• **DESCRIPTION OF THE TASK**:
Please write out the full listing beneath this line exactly, skipping its images.

------ DATASET EXCERPT

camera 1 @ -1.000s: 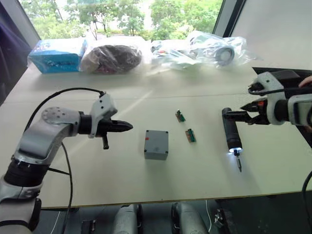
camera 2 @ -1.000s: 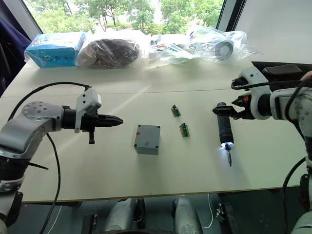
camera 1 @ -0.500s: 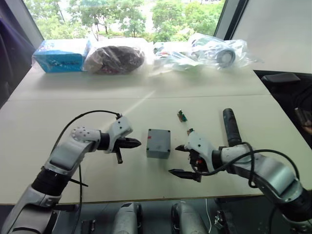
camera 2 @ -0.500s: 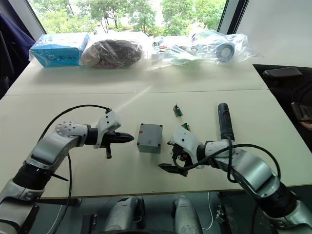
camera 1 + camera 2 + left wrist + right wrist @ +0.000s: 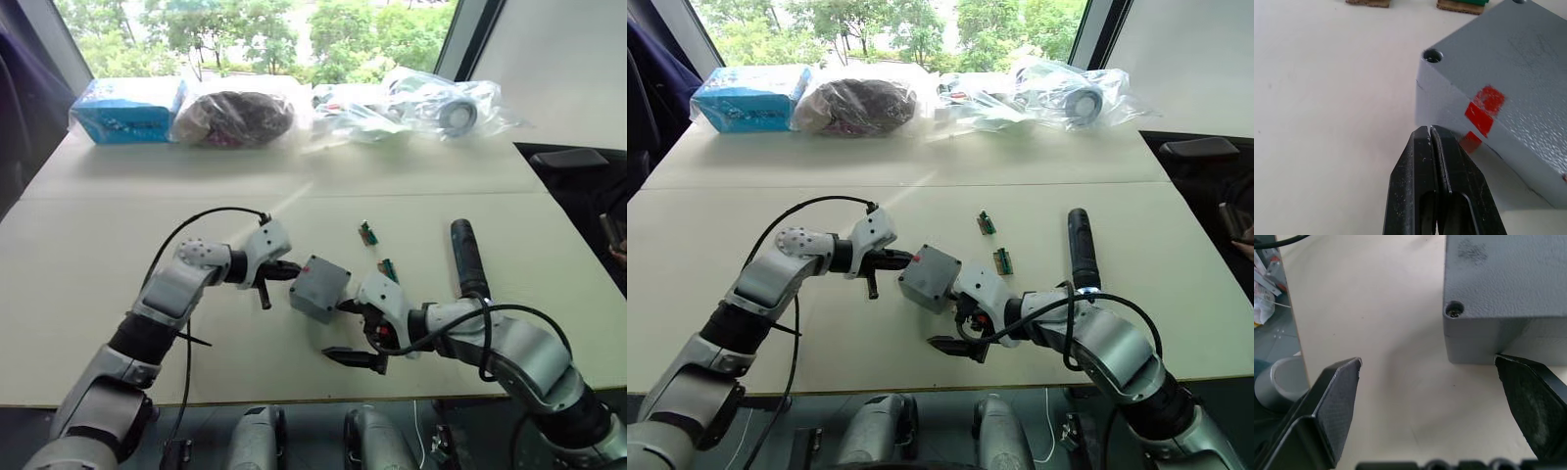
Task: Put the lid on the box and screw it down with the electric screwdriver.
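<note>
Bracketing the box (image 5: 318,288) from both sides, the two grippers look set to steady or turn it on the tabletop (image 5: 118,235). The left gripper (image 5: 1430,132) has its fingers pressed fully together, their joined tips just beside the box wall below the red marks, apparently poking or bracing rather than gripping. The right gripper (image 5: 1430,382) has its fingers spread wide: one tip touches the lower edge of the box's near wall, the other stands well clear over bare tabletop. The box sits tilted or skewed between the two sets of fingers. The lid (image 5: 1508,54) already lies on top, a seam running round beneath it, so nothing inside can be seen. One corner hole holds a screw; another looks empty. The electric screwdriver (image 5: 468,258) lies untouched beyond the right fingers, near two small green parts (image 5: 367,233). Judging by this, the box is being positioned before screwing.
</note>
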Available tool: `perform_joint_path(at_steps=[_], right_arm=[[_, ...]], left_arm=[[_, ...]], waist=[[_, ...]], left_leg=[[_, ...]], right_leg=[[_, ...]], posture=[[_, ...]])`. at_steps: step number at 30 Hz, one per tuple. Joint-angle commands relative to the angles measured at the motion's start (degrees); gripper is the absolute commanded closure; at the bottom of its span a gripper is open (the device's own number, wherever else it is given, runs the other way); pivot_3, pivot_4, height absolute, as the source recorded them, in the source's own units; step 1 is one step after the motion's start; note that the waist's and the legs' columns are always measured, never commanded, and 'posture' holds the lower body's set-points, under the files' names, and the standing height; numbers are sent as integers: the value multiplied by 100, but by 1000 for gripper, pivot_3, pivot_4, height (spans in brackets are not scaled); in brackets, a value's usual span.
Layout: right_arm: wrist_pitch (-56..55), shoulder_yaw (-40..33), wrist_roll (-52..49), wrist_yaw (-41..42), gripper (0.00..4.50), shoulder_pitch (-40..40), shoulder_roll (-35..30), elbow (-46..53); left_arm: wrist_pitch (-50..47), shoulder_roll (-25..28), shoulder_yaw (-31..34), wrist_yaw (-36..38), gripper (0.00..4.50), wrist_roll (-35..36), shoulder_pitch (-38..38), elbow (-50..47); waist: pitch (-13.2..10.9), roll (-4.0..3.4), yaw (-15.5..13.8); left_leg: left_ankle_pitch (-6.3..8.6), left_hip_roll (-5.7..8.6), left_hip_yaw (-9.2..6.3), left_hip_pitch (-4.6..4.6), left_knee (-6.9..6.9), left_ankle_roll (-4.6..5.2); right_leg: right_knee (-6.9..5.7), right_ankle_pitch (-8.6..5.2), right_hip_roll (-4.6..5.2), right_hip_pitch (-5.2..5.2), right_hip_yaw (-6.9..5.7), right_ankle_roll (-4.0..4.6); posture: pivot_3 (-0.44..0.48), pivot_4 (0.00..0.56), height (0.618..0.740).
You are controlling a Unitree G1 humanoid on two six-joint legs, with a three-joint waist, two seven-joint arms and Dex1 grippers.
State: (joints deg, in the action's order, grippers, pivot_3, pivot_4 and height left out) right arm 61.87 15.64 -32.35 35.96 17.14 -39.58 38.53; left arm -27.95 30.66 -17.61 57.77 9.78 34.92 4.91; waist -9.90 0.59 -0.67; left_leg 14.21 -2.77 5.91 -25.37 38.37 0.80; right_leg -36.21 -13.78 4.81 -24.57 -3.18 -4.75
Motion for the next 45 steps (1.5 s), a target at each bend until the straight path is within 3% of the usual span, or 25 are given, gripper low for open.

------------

• **SOLVED PROBLEM**:
camera 1 @ -1.000s: 
camera 2 @ -1.000s: 
camera 1 @ -0.500s: 
camera 2 @ -0.500s: 
camera 1 + camera 2 + left wrist + right wrist @ +0.000s: 
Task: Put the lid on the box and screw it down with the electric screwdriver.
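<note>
Bracketing the box (image 5: 318,288) from both sides, the two grippers look set to steady or turn it on the tabletop (image 5: 118,235). The left gripper (image 5: 1430,132) has its fingers pressed fully together, their joined tips just beside the box wall below the red marks, apparently poking or bracing rather than gripping. The right gripper (image 5: 1430,382) has its fingers spread wide: one tip touches the lower edge of the box's near wall, the other stands well clear over bare tabletop. The box sits tilted or skewed between the two sets of fingers. The lid (image 5: 1508,54) already lies on top, a seam running round beneath it, so nothing inside can be seen. One corner hole holds a screw; another looks empty. The electric screwdriver (image 5: 468,258) lies untouched beyond the right fingers, near two small green parts (image 5: 367,233). Judging by this, the box is being positioned before screwing.
</note>
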Available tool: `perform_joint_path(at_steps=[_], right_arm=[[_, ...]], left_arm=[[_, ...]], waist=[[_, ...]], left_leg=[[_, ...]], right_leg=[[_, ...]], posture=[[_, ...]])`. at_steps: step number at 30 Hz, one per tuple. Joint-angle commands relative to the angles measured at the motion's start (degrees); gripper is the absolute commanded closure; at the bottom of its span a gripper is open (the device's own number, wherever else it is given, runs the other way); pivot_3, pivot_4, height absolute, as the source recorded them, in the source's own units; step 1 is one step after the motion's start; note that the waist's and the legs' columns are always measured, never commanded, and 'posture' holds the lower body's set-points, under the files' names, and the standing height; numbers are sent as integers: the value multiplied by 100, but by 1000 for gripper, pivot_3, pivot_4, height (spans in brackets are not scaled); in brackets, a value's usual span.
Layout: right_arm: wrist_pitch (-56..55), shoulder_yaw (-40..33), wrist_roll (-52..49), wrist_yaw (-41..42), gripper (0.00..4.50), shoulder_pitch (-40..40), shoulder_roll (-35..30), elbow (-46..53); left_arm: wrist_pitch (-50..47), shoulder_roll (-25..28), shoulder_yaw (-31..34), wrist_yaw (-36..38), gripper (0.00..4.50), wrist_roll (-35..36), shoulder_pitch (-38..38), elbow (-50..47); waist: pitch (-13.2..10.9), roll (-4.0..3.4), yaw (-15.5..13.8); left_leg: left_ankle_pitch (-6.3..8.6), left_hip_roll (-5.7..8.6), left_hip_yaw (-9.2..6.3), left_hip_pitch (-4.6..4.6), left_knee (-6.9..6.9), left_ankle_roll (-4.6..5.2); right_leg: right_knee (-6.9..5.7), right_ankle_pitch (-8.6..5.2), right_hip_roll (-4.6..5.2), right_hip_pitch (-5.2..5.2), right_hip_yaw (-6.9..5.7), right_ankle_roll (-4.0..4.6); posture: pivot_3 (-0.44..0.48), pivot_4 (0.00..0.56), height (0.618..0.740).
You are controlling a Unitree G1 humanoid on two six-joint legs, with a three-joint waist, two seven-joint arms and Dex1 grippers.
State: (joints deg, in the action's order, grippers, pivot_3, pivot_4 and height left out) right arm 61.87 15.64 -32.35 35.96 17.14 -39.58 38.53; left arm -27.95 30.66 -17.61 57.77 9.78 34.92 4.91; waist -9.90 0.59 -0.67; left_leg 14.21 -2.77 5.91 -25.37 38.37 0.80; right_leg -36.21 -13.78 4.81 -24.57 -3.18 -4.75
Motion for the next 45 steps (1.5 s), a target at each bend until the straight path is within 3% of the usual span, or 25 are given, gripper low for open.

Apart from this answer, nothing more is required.